Released in 2008, the film ‘Crawford’ produced/directed by David Modigliani is a documentary/biography of the small town of Crawford, Texas before George W. Bush arrived at their doorstep, during the time of his Presidency. (And now after as new President-Elect, Barack Obama, is preparing to assume the office of President of the United States). The film,’Crawford’ is put together in a way that shows the residents of the town, their lives, and the impact of what happens to the town and their lives when George Bush moves to their town to set up his ranch in his campaign for President.
The video is embedded below, obtaining it from and assuming that Hulu has necessary permissions to share it online. If the video does not work at my blog, you can view it where I did, online at his link – Hulu.
I jump ahead of the film, to my own personal experience of Crawford, Texas. Of course, part of the Crawford experience is that month of August 2005, when Cindy Sheehan parked herself in Crawford outside the President’s ranch during his vacation. For perspective as to why Cindy decided to make her stand at that time, remember that President Bush took vacation shortly after one of his press conferences in which he identifies the deaths of troops in Iraq as having given their lives for a noble cause.
Remember that at that time, 23 marines from the Lima Company alone had been killed in Iraq in 2005, 20 were killed over 2 days in August 2005 – six on Aug 1, and fourteen on Aug 3. Cindy, mother of Casey Sheehan, soldier, who was killed in Iraq April 4, 2004, deliberately went to Crawford almost immediately after the noble cause statement to ask George Bush personally ‘What Noble Cause?’ . While the film does not elevate this period of the George Bush ranch in Crawford experience,the film attempts to show the impact on local residents.

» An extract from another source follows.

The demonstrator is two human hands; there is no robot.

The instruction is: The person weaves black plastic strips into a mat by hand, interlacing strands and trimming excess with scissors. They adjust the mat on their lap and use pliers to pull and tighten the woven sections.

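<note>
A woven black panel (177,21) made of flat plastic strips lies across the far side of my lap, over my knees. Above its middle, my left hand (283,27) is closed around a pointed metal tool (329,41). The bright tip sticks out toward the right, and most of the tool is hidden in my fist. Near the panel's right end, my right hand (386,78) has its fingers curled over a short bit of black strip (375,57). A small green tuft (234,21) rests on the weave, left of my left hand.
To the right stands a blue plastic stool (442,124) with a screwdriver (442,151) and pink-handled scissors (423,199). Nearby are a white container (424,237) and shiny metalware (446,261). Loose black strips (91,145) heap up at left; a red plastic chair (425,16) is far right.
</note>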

I was part of that story, part of that August 2005 experience of Crawford. Since I was not or did not consider myself to be a ‘peace activist’ prior to the Iraq war but chose to present as a military family trying to speak out to a new young generation of military families, the perspectives I have of my own experiences among the peace/activism communities has it’s own unique flavor. My experience of Crawford, Texas, Camp Casey, August 2005 is colored by my experiences growing up as what is affectionately callled a ‘military brat’ on military bases in between the Korean Conflict (war) and the Vietnam war, my experiences as a military wife of a young husband, drafted and deployed to Vietnam, my experiences living in the ‘military culture’, my professional career employment in the social services field during my adult years as a civilian employed in state level public sector, and my inexperience with the culture of peace/activism communities.
The film does justice to one of the many considerations I had when I was at Crawford. How does this tiny town cope with having such high profile people make their mark at Crawford? How does the town deal with and cope with the polarized, political battle of opinions here at home on the Iraq war which I believe came to head at Crawford during Camp Casey in August 2005. Now that I actually do live in a small town, and it is a new part of my life experiences, I wondered how the people in the town where I live would react should something similar happen in their town and lives.
Whatever came after the August 2005, Crawford, Texas, Camp Casey experience, I will always credit Cindy with bringing to head the public discourse which at that time had been embroiled in political limitations to the language of what constitutes patriotism, the flag, and support for the troops. The public political discourse needed to happen and the shift in the political discourse because of that month of August 2005 in Crawford that gave voice to the many-faceted feelings and opinions of the war in Iraq needed to happen.
It opened doors within the public Iraq war political discourse that had been previously deliberately slammed shut. And I would offer those doors were slammed shut with deliberate forethought and premeditation so as to confine, undermine, and squelch any opportunity of public dialogue or public dissent. For myself, an ordinary person living an ordinary life, my experience of August 2005 in Crawford, Texas was extraordinary and has marked me indelibly.
But August 2005 is not the point of this film, it is a part of the film, as it is a part of the Crawford experience. The film is presented in a way that does not favor opinions about the Iraq war, about George W. Bush, but brings to bear the experience of both along with other experiences that often times typifies small town America. The ending of the film shook me up – was something I did not know and was very unsettling.
I hope you’ll watch the film. It is not a trailer, but the full length film, 1 hour and 15 minutes, so recommend watching it when you have some time to watch it.
Excerpt of one review of the film ‘Crawford’ by Joe Leydon at Variety
By JOE LEYDON
David Modiglinai's "Crawford" offers an evenhanded and occasionally poignant account of the impact on the citizenry of the small Texas town chosen by President George W. Bush to be the site of his so-called "Western White House." Filmed over several years, docu plays like a rise-and-fall drama populated with colorful, contrasting characters who have profoundly mixed feelings about being used as props in Bush's political stagecraft. After a spin on the fest circuit, pic might get limited theatrical play before pubcast and/or niche-cable airdates.